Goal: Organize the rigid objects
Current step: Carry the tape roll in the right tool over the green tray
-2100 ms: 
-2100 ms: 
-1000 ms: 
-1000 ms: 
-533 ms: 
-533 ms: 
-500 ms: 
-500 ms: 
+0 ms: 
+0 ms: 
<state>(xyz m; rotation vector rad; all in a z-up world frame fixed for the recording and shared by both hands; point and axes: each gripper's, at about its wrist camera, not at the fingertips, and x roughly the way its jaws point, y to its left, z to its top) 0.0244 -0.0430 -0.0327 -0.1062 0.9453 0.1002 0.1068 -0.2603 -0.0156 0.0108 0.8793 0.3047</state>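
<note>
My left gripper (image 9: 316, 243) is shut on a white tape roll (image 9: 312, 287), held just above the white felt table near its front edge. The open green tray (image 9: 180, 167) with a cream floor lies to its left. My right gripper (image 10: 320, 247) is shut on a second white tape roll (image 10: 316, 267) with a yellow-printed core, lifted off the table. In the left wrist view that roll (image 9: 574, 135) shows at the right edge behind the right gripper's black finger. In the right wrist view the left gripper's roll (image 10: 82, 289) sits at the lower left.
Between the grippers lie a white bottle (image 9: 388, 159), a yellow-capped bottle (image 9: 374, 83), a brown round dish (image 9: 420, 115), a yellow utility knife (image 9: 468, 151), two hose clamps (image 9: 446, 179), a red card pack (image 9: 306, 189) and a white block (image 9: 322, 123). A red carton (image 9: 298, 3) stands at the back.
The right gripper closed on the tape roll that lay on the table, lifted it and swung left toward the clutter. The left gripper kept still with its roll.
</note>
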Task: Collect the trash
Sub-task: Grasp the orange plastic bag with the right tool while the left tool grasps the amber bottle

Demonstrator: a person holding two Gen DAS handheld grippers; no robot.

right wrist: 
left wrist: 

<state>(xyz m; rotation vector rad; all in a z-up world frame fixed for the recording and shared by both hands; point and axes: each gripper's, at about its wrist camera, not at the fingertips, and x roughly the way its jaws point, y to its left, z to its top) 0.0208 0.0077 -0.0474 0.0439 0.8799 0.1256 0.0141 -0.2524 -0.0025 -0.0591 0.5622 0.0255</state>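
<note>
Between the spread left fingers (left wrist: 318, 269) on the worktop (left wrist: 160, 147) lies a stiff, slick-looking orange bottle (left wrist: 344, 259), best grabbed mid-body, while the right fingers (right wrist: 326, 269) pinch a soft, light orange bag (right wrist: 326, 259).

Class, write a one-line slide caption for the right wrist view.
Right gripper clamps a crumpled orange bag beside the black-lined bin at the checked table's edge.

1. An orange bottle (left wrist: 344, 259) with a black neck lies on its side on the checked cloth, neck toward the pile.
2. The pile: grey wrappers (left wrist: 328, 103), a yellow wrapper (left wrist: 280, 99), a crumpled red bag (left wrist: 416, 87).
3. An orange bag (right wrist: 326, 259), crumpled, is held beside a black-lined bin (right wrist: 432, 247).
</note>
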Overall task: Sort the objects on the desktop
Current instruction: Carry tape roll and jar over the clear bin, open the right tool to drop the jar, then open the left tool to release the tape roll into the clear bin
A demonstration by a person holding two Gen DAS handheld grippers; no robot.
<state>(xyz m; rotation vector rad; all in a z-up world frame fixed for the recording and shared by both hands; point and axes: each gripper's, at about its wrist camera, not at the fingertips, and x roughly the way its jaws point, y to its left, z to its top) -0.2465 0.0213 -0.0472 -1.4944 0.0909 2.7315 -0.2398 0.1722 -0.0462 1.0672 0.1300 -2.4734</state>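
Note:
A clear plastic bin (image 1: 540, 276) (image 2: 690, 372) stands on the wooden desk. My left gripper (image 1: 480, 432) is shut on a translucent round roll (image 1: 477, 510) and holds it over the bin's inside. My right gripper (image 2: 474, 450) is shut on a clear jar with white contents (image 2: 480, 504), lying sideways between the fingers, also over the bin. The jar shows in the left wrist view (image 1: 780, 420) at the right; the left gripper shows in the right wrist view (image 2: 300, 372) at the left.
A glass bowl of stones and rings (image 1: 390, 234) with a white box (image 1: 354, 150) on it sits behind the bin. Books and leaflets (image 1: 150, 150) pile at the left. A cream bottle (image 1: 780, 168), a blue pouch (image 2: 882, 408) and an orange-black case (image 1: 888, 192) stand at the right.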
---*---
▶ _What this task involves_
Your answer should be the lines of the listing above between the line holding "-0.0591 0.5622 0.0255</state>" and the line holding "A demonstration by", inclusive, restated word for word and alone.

▶ _Exercise solution_
<state>(xyz m; rotation vector rad; all in a z-up world frame fixed for the recording and shared by both hands; point and axes: each gripper's, at about its wrist camera, not at the fingertips, and x roughly the way its jaws point, y to its left, z to its top) 0.0208 0.0077 -0.0474 0.0439 0.8799 0.1256 0.0141 -0.2524 -0.0025 -0.0591 0.5622 0.0255</state>
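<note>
Between the spread left fingers (left wrist: 318, 269) on the worktop (left wrist: 160, 147) lies a stiff, slick-looking orange bottle (left wrist: 344, 259), best grabbed mid-body, while the right fingers (right wrist: 326, 269) pinch a soft, light orange bag (right wrist: 326, 259).

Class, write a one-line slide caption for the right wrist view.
Right gripper clamps a crumpled orange bag beside the black-lined bin at the checked table's edge.

1. An orange bottle (left wrist: 344, 259) with a black neck lies on its side on the checked cloth, neck toward the pile.
2. The pile: grey wrappers (left wrist: 328, 103), a yellow wrapper (left wrist: 280, 99), a crumpled red bag (left wrist: 416, 87).
3. An orange bag (right wrist: 326, 259), crumpled, is held beside a black-lined bin (right wrist: 432, 247).
</note>
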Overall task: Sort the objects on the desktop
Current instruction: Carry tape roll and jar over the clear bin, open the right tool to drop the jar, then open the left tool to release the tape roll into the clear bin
A demonstration by a person holding two Gen DAS handheld grippers; no robot.

The response is finished, and the exercise is complete.